▸ **TO DO**
Which lines below fall between the one containing "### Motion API" and the one containing "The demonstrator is"? Repeat them exactly, counting both of those lines, and add nothing else.

________

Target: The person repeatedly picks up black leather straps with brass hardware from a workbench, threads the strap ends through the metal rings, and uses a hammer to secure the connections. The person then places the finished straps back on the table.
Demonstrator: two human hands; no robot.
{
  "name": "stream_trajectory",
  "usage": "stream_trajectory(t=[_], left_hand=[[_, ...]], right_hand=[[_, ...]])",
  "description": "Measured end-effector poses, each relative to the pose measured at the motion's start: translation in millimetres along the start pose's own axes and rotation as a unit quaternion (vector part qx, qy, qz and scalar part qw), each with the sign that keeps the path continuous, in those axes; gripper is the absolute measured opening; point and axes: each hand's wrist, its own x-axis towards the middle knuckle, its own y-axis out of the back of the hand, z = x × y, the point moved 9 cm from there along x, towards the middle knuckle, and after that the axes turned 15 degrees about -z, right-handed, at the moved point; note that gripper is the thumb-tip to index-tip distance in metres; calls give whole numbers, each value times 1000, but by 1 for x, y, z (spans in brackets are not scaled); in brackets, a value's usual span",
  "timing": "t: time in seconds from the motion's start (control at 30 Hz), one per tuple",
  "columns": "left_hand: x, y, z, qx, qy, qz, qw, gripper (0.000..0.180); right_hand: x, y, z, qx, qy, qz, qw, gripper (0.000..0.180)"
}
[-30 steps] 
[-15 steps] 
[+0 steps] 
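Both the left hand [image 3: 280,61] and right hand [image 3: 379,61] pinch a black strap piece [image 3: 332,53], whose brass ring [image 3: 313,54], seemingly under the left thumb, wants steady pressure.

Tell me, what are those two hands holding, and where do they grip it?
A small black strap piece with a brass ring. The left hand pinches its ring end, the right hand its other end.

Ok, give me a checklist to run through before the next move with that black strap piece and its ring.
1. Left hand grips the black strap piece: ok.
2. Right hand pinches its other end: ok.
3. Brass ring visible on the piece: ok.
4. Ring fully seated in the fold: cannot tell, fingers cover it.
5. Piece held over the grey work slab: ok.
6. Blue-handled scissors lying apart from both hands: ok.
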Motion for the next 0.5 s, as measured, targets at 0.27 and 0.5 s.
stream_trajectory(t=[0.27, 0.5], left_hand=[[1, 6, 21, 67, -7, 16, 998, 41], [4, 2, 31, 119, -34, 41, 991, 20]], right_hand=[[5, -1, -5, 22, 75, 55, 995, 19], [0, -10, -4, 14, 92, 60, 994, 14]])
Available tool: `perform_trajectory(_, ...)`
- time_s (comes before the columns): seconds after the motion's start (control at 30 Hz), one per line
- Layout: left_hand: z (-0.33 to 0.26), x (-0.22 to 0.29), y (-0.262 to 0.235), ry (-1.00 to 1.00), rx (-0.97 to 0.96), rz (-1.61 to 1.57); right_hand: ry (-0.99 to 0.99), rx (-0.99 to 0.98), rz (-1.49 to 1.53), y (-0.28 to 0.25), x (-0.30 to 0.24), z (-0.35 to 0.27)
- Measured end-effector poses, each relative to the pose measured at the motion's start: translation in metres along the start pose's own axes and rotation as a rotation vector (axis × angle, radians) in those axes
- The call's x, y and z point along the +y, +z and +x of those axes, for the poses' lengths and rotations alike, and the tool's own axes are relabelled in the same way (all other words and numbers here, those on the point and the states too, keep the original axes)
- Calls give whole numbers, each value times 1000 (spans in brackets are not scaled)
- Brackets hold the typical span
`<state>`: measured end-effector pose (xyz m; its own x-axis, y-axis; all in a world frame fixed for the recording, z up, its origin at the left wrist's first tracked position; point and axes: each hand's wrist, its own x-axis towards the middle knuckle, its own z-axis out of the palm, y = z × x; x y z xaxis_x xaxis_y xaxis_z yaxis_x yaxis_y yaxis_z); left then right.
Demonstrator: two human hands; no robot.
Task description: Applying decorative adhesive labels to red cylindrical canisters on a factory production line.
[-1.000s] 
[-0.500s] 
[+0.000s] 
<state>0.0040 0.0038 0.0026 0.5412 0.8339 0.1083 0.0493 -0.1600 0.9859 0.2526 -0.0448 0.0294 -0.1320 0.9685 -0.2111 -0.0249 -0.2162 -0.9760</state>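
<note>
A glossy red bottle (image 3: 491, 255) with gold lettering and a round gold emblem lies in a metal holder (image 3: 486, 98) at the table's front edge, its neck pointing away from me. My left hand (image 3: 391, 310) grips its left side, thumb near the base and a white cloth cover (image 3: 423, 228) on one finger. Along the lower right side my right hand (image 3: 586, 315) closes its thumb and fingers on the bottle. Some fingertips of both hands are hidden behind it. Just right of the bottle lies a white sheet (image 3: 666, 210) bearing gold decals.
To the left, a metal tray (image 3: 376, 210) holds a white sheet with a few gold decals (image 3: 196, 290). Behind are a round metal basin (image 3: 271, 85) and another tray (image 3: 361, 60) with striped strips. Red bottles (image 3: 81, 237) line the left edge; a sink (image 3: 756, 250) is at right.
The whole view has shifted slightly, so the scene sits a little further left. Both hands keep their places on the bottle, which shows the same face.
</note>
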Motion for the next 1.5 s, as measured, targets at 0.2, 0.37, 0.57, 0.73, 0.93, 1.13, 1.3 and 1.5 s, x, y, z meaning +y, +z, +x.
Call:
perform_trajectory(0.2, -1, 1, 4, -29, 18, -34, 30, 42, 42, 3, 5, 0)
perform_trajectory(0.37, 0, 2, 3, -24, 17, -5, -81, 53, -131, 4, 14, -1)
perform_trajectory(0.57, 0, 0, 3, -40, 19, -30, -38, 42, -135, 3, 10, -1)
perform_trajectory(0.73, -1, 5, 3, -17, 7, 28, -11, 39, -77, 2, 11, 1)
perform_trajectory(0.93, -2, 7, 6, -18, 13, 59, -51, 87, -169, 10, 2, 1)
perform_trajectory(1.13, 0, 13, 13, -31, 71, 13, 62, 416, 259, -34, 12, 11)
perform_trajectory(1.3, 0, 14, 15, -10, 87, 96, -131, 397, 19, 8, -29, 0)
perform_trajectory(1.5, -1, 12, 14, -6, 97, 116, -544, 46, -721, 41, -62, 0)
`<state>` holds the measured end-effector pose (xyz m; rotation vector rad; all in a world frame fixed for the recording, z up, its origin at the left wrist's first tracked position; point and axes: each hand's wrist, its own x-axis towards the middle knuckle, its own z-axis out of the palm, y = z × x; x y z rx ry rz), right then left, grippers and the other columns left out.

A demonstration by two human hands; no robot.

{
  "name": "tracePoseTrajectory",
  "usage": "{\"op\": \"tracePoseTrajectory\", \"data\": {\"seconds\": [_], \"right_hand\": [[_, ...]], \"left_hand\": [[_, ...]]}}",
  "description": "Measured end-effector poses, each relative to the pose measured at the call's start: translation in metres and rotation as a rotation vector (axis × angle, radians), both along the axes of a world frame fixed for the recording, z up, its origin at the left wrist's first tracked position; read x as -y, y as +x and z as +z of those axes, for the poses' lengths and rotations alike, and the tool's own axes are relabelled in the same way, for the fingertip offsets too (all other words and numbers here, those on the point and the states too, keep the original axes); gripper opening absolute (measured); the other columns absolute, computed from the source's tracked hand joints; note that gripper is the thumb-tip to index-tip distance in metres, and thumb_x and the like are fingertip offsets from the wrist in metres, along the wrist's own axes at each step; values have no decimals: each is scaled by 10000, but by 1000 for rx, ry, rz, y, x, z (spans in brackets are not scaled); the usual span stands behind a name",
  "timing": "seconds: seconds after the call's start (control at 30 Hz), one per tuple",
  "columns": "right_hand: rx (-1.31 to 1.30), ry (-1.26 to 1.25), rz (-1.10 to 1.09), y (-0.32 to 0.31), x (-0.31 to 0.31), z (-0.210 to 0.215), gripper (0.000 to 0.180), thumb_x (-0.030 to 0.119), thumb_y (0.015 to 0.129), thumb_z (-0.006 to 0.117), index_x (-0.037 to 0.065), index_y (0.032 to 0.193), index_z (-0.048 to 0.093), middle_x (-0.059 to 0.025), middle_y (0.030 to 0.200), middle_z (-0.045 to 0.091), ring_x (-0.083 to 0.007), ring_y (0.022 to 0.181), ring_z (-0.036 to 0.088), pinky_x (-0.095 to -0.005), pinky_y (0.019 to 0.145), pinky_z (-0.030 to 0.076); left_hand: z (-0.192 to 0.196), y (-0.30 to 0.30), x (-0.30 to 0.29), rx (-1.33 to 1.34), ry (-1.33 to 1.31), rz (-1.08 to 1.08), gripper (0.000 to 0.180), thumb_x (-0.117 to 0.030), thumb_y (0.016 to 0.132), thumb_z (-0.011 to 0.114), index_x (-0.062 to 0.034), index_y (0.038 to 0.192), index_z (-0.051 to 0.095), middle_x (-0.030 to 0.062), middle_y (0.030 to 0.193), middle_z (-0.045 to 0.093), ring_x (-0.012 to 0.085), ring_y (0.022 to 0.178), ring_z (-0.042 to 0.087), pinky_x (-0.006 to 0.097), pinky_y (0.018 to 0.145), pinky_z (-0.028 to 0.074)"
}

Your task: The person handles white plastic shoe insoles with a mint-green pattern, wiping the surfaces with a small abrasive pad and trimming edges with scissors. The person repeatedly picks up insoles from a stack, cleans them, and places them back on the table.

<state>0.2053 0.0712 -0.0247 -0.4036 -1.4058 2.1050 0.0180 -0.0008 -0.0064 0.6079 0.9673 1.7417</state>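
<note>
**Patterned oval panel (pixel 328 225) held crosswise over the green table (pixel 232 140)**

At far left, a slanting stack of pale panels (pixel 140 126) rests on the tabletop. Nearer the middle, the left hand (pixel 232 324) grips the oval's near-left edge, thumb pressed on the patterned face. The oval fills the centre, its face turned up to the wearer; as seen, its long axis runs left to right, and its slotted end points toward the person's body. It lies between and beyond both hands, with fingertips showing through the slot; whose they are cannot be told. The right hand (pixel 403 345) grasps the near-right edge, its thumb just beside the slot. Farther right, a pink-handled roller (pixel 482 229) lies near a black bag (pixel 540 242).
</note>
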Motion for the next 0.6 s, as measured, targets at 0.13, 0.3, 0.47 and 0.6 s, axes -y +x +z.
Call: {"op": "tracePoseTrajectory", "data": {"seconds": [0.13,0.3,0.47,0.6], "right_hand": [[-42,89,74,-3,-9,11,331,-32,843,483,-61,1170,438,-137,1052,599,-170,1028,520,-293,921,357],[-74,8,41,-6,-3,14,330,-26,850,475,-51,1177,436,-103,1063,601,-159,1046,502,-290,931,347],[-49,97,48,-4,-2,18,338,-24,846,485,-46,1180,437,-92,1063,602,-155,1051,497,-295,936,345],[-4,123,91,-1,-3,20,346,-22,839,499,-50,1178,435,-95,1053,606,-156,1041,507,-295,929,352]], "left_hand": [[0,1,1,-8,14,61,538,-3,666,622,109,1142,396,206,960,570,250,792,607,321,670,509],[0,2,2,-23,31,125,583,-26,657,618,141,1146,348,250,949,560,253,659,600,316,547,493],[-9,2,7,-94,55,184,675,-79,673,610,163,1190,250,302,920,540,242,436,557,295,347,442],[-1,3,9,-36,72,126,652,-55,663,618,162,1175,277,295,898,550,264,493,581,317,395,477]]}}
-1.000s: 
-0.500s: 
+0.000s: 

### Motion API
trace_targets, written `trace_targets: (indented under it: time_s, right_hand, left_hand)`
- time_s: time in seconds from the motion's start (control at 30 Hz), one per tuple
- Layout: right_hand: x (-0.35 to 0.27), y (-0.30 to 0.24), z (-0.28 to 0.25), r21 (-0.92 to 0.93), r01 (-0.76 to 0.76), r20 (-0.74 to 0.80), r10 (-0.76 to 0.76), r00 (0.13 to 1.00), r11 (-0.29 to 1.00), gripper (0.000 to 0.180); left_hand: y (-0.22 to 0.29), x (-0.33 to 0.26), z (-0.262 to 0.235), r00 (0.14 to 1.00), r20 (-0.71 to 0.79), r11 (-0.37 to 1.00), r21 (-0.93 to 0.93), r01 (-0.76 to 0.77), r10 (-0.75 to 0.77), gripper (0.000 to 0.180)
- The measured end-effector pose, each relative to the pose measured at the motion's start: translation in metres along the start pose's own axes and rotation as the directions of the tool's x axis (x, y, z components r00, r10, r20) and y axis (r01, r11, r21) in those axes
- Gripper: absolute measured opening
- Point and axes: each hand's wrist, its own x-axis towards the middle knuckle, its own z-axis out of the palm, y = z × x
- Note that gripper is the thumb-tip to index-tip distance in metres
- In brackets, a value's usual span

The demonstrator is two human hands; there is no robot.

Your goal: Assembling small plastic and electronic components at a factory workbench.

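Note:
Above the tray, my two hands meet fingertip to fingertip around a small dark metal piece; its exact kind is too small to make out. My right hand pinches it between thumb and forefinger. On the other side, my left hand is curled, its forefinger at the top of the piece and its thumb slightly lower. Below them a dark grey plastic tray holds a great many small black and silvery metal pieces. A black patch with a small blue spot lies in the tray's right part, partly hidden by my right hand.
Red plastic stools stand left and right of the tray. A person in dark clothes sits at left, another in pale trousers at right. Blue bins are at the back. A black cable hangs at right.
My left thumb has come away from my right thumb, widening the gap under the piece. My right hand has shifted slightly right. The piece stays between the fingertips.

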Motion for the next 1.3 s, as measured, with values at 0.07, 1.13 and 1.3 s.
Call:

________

▸ **SOLUTION TO THIS PROBLEM**
### Motion API
trace_targets, written `trace_targets: (indented under it: time_s, right_hand, left_hand)`
- time_s: time in seconds from the motion's start (control at 30 Hz), one per tuple
- Layout: right_hand: x (-0.35 to 0.27), y (-0.30 to 0.24), z (-0.28 to 0.25), r21 (-0.92 to 0.93), r01 (-0.76 to 0.76), r20 (-0.74 to 0.80), r10 (-0.76 to 0.76), r00 (0.13 to 1.00), r11 (-0.29 to 1.00), gripper (0.000 to 0.180); left_hand: y (-0.22 to 0.29), x (-0.33 to 0.26), z (-0.262 to 0.235), r00 (0.14 to 1.00), r20 (-0.71 to 0.79), r11 (-0.37 to 1.00), r21 (-0.93 to 0.93), r01 (-0.76 to 0.77), r10 (-0.75 to 0.77), gripper (0.000 to 0.180)
- The measured end-effector pose, each relative to the pose measured at the motion's start: translation in metres along the start pose's own axes and rotation as the directions of the tool's x axis (x, y, z components r00, r10, r20) and y axis (r01, r11, r21) in those axes
- Gripper: absolute measured opening
- Point and axes: each hand's wrist, its own x-axis towards the middle knuckle, its own z-axis out of the palm, y = z × x
- Note that gripper is the thumb-tip to index-tip distance in metres
- In brackets, a value's usual span

The demonstrator is two human hands; there is no robot.

Now the answer is complete.